▸ **Stored entries**

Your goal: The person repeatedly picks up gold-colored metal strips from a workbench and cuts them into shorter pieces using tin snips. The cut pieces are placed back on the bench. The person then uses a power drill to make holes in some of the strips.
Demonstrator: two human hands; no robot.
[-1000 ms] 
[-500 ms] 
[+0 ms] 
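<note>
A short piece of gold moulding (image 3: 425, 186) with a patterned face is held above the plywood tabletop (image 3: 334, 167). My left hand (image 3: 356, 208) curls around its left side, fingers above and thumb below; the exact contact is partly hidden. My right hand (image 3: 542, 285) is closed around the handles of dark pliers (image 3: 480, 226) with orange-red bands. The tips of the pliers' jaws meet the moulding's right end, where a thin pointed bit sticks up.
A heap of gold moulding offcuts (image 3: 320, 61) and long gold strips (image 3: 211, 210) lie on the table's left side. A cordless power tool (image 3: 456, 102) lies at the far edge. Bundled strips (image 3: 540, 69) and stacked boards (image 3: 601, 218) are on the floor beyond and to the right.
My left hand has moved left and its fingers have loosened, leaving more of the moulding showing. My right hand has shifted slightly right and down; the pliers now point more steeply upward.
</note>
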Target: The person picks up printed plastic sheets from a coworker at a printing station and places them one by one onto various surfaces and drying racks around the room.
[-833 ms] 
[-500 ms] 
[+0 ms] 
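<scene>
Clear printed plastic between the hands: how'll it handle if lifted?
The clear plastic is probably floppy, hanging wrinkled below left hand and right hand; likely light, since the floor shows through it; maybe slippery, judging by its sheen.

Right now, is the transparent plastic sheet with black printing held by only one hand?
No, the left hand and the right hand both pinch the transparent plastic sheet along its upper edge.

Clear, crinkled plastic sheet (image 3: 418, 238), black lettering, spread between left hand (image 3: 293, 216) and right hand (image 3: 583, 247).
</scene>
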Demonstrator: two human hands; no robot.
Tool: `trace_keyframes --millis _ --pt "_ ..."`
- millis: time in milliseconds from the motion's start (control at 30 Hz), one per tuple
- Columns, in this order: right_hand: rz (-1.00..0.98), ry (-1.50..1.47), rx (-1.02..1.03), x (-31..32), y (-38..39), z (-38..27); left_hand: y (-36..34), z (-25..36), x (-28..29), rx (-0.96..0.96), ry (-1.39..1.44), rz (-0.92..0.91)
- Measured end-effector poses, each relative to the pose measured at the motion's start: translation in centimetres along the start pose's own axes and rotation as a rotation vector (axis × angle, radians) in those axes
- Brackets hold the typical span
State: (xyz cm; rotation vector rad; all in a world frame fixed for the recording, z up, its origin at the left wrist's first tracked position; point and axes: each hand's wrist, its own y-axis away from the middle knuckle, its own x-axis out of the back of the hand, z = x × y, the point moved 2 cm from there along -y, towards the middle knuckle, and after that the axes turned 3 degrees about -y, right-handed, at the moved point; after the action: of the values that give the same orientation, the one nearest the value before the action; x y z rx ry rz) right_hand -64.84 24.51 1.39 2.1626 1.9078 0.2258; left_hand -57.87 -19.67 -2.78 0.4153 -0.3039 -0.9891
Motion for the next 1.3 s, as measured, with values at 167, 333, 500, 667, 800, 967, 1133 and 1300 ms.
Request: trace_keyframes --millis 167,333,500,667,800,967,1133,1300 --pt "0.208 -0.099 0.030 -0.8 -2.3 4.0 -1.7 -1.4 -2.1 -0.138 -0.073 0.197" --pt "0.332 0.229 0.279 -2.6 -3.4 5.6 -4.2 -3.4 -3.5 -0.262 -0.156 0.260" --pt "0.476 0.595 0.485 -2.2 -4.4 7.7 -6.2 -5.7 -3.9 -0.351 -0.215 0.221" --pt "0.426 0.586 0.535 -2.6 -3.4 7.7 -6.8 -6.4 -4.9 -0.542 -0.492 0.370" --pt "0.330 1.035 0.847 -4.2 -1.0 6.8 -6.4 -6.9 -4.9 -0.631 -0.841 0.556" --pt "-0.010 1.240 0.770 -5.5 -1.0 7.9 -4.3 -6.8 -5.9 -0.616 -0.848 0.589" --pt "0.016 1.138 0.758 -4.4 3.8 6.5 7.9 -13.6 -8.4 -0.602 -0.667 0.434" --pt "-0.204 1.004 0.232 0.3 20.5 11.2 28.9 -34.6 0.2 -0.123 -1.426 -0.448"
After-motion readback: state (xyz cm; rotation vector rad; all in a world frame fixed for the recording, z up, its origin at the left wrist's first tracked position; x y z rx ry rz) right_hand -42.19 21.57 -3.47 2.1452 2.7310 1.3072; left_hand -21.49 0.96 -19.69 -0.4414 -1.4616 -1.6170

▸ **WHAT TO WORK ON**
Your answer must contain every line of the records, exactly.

▸ **OUTPUT FOR THIS TASK**
Your goal: The person repeatedly picks up gold-colored metal strips from a workbench and cuts them into shorter pieces using tin snips. The cut pieces are placed back on the bench. The person then uses a power drill to make holes in some of the strips.
Demonstrator: two human hands; no robot.
[-1000 ms] 
[-500 ms] 
[+0 ms] 
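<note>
A short piece of gold moulding (image 3: 425, 186) with a patterned face is held above the plywood tabletop (image 3: 334, 167). My left hand (image 3: 356, 208) curls around its left side, fingers above and thumb below; the exact contact is partly hidden. My right hand (image 3: 542, 285) is closed around the handles of dark pliers (image 3: 480, 226) with orange-red bands. The tips of the pliers' jaws meet the moulding's right end, where a thin pointed bit sticks up.
A heap of gold moulding offcuts (image 3: 320, 61) and long gold strips (image 3: 211, 210) lie on the table's left side. A cordless power tool (image 3: 456, 102) lies at the far edge. Bundled strips (image 3: 540, 69) and stacked boards (image 3: 601, 218) are on the floor beyond and to the right.
My left hand has moved left and its fingers have loosened, leaving more of the moulding showing. My right hand has shifted slightly right and down; the pliers now point more steeply upward.
</note>
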Target: The person picks up printed plastic sheets from a coworker at a printing station and places them one by one onto various surfaces and drying racks around the room.
[-833 ms] 
[-500 ms] 
[+0 ms] 
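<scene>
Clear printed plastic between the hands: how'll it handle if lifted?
The clear plastic is probably floppy, hanging wrinkled below left hand and right hand; likely light, since the floor shows through it; maybe slippery, judging by its sheen.

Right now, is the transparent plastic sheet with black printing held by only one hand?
No, the left hand and the right hand both pinch the transparent plastic sheet along its upper edge.

Clear, crinkled plastic sheet (image 3: 418, 238), black lettering, spread between left hand (image 3: 293, 216) and right hand (image 3: 583, 247).
</scene>
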Demonstrator: two human hands; no robot.
Tool: `trace_keyframes --millis _ --pt "_ ..."`
- millis: time in milliseconds from the motion's start (control at 30 Hz), one per tuple
- Columns, in this order: right_hand: rz (-1.00..0.98), ry (-1.50..1.47), rx (-1.02..1.03), x (-31..32), y (-38..39), z (-38..27); left_hand: y (-36..34), z (-25..36), x (-28..29), rx (-0.96..0.96), ry (-1.39..1.44), rz (-0.92..0.91)
- Measured end-effector poses, each relative to the pose measured at the motion's start: translation in centimetres along the start pose's own axes and rotation as a rotation vector (axis × angle, radians) in those axes
- Brackets hold the typical span
State: (xyz cm; rotation vector rad; all in a world frame fixed for the recording, z up, its origin at the left wrist's first tracked position; point and axes: each hand's wrist, its own y-axis away from the middle knuckle, its own x-axis out of the back of the hand, z = x × y, the point moved 2 cm from there along -y, towards the middle knuckle, and after that the axes turned 3 degrees about -y, right-handed, at the moved point; after the action: of the values that give the same orientation, the one nearest the value before the action; x y z rx ry rz) right_hand -64.84 24.51 1.39 2.1626 1.9078 0.2258; left_hand -57.87 -19.67 -2.78 0.4153 -0.3039 -0.9891
Motion for the next 1.3 s, as measured, with values at 167, 333, 500, 667, 800, 967, 1133 and 1300 ms.
Request: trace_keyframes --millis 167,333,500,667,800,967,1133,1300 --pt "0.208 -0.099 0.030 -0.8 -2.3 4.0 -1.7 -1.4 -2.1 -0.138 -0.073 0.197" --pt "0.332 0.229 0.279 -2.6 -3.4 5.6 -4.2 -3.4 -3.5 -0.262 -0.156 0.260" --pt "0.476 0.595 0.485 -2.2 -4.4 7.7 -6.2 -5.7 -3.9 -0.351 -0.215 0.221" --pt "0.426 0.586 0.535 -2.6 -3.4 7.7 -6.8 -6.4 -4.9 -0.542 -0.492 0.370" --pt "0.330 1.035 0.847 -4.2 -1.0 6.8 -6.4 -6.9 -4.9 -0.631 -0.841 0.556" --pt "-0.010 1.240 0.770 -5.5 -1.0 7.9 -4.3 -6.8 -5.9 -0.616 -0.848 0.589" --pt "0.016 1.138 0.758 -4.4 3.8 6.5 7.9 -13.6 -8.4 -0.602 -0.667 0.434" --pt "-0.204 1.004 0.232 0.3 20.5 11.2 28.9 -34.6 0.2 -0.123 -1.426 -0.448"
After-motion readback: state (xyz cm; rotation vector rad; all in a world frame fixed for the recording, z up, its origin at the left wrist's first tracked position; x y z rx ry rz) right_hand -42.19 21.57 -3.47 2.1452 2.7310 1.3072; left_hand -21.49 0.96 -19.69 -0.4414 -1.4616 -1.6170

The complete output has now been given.